[Data extracted from a collection]
○ ○ ○ ○ ○ ○ ○

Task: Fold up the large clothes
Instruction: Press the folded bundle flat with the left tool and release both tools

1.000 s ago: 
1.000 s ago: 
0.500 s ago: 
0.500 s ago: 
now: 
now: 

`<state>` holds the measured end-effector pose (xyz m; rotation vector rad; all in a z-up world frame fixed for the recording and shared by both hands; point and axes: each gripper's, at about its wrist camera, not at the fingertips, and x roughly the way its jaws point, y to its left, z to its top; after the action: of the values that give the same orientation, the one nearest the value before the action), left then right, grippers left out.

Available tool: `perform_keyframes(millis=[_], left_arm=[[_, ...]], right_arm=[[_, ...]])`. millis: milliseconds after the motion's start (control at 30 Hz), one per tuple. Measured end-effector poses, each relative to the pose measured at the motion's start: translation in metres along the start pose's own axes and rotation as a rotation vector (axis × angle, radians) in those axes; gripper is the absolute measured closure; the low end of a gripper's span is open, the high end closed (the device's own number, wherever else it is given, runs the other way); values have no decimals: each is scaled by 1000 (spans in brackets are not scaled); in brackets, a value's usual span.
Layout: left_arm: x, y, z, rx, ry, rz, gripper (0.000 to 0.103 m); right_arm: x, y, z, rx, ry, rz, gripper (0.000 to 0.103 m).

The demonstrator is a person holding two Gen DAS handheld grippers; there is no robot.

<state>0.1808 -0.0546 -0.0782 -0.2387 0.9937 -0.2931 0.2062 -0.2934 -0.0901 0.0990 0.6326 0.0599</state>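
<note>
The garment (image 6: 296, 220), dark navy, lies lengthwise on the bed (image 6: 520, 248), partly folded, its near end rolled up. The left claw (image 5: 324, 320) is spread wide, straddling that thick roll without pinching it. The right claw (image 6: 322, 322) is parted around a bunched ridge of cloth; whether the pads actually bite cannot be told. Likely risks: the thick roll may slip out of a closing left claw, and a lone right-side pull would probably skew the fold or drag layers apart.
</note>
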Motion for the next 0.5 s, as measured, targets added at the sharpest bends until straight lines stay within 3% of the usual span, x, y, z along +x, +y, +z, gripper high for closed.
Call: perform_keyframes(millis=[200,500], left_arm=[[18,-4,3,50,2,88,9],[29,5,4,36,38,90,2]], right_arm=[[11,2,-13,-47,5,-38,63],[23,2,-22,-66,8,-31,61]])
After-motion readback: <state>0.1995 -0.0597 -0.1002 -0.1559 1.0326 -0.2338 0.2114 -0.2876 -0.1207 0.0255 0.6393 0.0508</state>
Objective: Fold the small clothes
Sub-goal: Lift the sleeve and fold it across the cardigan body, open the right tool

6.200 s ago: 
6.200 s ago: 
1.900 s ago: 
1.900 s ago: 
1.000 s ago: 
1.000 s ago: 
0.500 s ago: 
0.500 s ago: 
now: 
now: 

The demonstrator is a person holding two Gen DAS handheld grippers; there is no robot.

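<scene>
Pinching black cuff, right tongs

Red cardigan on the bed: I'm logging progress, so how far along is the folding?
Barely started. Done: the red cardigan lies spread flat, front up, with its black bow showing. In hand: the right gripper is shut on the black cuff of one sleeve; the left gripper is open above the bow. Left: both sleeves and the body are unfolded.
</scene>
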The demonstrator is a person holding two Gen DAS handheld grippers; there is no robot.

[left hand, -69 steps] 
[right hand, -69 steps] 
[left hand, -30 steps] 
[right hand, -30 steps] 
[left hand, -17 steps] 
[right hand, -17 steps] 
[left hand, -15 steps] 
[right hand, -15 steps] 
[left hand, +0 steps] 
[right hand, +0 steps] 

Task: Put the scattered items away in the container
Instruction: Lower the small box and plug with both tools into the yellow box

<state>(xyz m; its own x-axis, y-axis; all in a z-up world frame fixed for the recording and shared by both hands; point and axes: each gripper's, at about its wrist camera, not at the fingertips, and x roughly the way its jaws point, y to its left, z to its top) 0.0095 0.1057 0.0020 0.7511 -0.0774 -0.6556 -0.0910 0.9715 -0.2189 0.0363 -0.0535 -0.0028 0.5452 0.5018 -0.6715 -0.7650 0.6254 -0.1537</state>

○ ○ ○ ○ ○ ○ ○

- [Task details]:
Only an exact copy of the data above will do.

- [Answer for the task]:
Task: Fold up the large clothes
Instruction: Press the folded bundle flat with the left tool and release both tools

1.000 s ago: 
1.000 s ago: 
0.500 s ago: 
0.500 s ago: 
now: 
now: 

`<state>` holds the measured end-effector pose (xyz m; rotation vector rad; all in a z-up world frame fixed for the recording and shared by both hands; point and axes: each gripper's, at about its wrist camera, not at the fingertips, and x roughly the way its jaws point, y to its left, z to its top; after the action: of the values that give the same orientation, the one nearest the value before the action), left then right, grippers left out.

Available tool: `perform_keyframes(millis=[_], left_arm=[[_, ...]], right_arm=[[_, ...]])`. millis: milliseconds after the motion's start (control at 30 Hz), one per tuple. Measured end-effector poses, each relative to the pose measured at the motion's start: translation in metres along the start pose's own axes and rotation as a rotation vector (axis × angle, radians) in those axes; gripper is the absolute measured closure; the low end of a gripper's span is open, the high end closed (the device's own number, wherever else it is given, runs the other way); values have no decimals: each is scaled by 1000 (spans in brackets are not scaled); in brackets, a value's usual span.
Layout: left_arm: x, y, z, rx, ry, rz, gripper (0.000 to 0.103 m); right_arm: x, y, z, rx, ry, rz, gripper (0.000 to 0.103 m).

The demonstrator is a person holding two Gen DAS handheld grippers; there is no robot.

<state>0.1808 -0.0546 -0.0782 -0.2387 0.9937 -0.2931 0.2062 -0.2934 -0.0901 0.0990 0.6326 0.0599</state>
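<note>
The garment (image 6: 296, 220), dark navy, lies lengthwise on the bed (image 6: 520, 248), partly folded, its near end rolled up. The left claw (image 5: 324, 320) is spread wide, straddling that thick roll without pinching it. The right claw (image 6: 322, 322) is parted around a bunched ridge of cloth; whether the pads actually bite cannot be told. Likely risks: the thick roll may slip out of a closing left claw, and a lone right-side pull would probably skew the fold or drag layers apart.
</note>
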Motion for the next 0.5 s, as measured, targets added at the sharpest bends until straight lines stay within 3% of the usual span, x, y, z along +x, +y, +z, gripper high for closed.
Call: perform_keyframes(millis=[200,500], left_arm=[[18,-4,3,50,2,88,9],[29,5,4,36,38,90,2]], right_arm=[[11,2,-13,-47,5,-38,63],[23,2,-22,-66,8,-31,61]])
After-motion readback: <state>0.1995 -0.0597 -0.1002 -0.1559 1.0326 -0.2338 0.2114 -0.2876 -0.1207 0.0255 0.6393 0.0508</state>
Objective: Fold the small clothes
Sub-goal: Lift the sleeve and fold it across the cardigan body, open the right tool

6.200 s ago: 
6.200 s ago: 
1.900 s ago: 
1.900 s ago: 
1.000 s ago: 
1.000 s ago: 
0.500 s ago: 
0.500 s ago: 
now: 
now: 

The demonstrator is a person holding two Gen DAS handheld grippers; there is no robot.

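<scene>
Pinching black cuff, right tongs

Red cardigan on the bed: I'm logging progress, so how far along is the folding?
Barely started. Done: the red cardigan lies spread flat, front up, with its black bow showing. In hand: the right gripper is shut on the black cuff of one sleeve; the left gripper is open above the bow. Left: both sleeves and the body are unfolded.
</scene>
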The demonstrator is a person holding two Gen DAS handheld grippers; there is no robot.

[left hand, -69 steps] 
[right hand, -69 steps] 
[left hand, -30 steps] 
[right hand, -30 steps] 
[left hand, -17 steps] 
[right hand, -17 steps] 
[left hand, -15 steps] 
[right hand, -15 steps] 
[left hand, +0 steps] 
[right hand, +0 steps] 

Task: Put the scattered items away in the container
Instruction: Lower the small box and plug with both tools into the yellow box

<state>(xyz m; its own x-axis, y-axis; all in a z-up world frame fixed for the recording and shared by both hands; point and axes: each gripper's, at about its wrist camera, not at the fingertips, and x roughly the way its jaws point, y to its left, z to its top) 0.0095 0.1057 0.0020 0.7511 -0.0774 -0.6556 -0.0910 0.9715 -0.2189 0.0363 -0.0535 -0.0028 0.5452 0.5018 -0.6715 -0.7650 0.6254 -0.1537</state>

The answer is finished.